Please restate, word for word, the lines below that begin at the one with "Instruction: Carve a" and end at the one with "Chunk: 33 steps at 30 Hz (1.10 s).". Leave out all other lines.
%%
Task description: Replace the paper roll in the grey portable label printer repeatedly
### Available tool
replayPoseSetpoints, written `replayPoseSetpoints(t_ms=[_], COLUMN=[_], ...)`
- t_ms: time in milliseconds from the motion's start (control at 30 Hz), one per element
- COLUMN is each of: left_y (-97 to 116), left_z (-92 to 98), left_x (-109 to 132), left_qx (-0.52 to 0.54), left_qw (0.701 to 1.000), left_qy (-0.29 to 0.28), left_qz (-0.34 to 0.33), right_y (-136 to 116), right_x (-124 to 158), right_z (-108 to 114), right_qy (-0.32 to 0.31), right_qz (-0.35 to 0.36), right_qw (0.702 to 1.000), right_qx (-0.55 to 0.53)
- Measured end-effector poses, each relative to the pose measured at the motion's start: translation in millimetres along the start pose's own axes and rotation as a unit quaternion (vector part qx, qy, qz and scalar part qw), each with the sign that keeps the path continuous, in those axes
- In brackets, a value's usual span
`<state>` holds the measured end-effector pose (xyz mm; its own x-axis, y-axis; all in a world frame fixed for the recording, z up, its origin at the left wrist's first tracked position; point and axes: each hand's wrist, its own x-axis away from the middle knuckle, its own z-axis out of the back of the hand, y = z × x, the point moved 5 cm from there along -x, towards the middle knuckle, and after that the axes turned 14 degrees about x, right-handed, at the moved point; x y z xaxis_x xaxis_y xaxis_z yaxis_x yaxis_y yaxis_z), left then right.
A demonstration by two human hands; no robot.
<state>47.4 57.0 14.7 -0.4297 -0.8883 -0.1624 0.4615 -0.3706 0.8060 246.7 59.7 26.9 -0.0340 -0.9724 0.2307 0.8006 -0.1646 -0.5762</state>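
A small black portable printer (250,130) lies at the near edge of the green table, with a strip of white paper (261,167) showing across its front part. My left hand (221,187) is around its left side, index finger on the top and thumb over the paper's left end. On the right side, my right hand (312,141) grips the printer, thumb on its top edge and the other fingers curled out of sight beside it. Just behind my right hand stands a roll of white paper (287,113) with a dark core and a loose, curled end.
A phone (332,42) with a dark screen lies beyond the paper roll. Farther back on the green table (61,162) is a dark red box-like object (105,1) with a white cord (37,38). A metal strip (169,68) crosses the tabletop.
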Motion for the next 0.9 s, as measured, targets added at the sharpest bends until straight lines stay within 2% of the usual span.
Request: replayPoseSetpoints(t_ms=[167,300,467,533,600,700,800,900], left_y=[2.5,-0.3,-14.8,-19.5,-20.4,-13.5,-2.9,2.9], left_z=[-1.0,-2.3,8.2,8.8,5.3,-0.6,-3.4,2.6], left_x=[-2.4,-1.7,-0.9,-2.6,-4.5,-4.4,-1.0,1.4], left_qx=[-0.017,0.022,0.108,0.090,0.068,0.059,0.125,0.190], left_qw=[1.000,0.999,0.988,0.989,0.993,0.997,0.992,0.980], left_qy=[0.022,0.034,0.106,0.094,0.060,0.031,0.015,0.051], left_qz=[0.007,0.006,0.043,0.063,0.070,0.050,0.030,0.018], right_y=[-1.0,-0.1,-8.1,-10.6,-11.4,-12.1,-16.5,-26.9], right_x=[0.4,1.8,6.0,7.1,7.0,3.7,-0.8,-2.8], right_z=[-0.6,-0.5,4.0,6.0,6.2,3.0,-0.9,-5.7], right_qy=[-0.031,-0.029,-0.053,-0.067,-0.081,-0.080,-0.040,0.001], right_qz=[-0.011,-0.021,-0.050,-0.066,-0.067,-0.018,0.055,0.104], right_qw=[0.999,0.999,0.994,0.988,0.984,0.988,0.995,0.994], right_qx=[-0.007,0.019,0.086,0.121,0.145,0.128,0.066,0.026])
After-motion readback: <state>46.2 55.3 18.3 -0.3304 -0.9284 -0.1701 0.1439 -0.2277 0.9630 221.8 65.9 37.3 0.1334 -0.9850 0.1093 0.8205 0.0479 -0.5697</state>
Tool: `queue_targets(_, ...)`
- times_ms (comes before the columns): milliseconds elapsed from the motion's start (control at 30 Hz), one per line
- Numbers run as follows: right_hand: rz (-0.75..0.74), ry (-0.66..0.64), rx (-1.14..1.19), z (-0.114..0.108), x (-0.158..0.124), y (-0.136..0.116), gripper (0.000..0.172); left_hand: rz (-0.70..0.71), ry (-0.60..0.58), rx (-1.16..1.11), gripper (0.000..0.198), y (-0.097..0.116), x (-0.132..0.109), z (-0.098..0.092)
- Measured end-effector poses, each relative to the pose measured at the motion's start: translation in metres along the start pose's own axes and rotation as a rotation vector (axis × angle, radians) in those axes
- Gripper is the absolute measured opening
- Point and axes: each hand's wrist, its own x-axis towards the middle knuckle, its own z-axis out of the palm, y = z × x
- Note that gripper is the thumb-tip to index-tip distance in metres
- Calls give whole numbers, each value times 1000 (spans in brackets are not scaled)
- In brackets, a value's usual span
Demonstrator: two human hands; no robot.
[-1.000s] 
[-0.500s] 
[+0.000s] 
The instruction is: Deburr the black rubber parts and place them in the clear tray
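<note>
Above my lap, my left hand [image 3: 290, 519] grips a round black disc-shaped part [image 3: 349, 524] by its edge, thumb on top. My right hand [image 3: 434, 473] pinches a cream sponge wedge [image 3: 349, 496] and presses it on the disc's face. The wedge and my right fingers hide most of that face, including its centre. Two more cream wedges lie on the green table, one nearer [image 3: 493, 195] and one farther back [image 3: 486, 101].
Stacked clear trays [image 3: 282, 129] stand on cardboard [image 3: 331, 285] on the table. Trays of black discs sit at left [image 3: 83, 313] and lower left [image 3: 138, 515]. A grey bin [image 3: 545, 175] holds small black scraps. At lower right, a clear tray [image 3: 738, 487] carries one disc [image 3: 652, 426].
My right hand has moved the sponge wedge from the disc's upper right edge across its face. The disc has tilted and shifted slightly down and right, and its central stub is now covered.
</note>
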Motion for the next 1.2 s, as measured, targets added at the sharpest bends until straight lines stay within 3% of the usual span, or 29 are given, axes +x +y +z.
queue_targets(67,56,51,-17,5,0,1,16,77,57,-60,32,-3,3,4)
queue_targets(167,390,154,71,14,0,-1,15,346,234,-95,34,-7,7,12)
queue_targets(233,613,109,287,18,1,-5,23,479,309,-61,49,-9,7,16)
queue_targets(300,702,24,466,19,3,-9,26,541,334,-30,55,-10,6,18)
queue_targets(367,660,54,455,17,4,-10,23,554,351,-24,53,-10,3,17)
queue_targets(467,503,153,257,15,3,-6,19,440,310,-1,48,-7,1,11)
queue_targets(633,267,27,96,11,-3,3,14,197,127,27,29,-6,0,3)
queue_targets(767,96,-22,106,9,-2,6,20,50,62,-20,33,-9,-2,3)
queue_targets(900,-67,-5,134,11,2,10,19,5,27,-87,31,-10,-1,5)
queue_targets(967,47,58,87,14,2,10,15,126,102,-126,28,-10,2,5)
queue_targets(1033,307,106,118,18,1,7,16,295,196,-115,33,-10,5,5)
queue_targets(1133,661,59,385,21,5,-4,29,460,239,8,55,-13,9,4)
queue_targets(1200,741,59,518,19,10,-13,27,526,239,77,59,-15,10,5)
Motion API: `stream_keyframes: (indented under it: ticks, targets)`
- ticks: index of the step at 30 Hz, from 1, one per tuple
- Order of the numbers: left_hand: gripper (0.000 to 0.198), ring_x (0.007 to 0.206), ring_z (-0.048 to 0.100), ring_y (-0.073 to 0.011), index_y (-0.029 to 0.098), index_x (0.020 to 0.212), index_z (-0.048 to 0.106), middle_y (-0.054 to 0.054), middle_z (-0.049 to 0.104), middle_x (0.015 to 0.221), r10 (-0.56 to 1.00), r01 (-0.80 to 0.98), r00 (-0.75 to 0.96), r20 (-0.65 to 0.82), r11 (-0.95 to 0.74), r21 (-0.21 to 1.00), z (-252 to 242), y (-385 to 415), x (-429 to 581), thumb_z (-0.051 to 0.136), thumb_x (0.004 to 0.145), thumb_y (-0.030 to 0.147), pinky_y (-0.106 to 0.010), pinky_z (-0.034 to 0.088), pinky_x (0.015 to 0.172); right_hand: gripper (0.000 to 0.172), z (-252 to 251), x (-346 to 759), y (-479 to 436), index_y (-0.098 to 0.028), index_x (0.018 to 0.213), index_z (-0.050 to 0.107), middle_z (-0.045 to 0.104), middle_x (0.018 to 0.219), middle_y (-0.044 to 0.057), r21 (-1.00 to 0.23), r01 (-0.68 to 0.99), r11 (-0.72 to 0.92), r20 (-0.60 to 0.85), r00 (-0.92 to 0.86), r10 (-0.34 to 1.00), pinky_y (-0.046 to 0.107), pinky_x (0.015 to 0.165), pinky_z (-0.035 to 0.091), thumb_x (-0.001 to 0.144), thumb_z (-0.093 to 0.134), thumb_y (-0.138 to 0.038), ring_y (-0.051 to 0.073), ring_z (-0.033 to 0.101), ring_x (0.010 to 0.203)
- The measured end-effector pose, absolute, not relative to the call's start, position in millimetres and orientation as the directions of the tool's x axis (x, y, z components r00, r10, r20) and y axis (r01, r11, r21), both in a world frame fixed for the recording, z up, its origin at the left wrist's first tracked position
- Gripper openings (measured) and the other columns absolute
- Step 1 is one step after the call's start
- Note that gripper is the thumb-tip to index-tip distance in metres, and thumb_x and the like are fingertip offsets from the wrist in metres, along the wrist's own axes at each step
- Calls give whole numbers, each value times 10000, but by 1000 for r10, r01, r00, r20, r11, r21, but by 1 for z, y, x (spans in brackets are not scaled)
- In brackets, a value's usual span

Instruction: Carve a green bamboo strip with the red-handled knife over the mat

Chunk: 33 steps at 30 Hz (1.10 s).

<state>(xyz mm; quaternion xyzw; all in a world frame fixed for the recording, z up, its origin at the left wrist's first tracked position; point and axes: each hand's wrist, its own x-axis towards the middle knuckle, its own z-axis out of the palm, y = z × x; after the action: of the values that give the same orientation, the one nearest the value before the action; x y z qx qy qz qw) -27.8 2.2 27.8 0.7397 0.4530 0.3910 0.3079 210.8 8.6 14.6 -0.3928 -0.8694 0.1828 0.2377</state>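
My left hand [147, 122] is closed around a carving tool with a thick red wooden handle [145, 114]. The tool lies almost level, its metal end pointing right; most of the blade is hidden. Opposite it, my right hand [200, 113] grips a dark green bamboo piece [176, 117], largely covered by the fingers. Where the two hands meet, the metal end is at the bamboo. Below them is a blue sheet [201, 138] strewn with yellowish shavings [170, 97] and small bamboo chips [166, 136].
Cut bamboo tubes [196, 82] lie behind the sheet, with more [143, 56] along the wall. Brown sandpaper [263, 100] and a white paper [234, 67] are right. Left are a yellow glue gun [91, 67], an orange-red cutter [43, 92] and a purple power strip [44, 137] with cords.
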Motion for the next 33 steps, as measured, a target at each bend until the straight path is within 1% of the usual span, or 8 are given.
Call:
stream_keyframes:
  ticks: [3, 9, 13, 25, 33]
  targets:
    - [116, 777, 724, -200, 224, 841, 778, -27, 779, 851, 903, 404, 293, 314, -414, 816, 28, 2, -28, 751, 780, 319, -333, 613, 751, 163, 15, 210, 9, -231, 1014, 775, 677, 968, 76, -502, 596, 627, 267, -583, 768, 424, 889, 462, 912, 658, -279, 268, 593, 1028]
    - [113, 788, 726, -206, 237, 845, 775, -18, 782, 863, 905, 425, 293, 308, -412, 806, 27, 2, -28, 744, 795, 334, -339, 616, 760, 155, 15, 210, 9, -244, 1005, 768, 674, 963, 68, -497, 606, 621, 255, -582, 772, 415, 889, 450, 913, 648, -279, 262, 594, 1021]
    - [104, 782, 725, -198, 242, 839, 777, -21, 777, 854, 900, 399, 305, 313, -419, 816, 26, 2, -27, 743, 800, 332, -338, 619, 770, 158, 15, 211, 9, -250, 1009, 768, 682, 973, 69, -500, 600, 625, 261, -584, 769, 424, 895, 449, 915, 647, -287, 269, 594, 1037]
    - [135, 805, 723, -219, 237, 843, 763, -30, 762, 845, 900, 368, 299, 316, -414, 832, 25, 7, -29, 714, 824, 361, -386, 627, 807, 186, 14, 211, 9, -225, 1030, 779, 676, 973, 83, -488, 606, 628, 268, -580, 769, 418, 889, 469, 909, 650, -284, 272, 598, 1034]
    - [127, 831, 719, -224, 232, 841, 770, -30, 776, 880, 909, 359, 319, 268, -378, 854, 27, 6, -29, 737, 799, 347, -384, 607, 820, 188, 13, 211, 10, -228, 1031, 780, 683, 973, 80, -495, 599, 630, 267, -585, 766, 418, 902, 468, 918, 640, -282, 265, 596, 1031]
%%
- _OUTPUT FOR THIS TASK_:
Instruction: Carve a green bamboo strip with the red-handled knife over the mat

Chunk: 33 steps at 30 Hz (1.10 s).

The work on this exercise is done.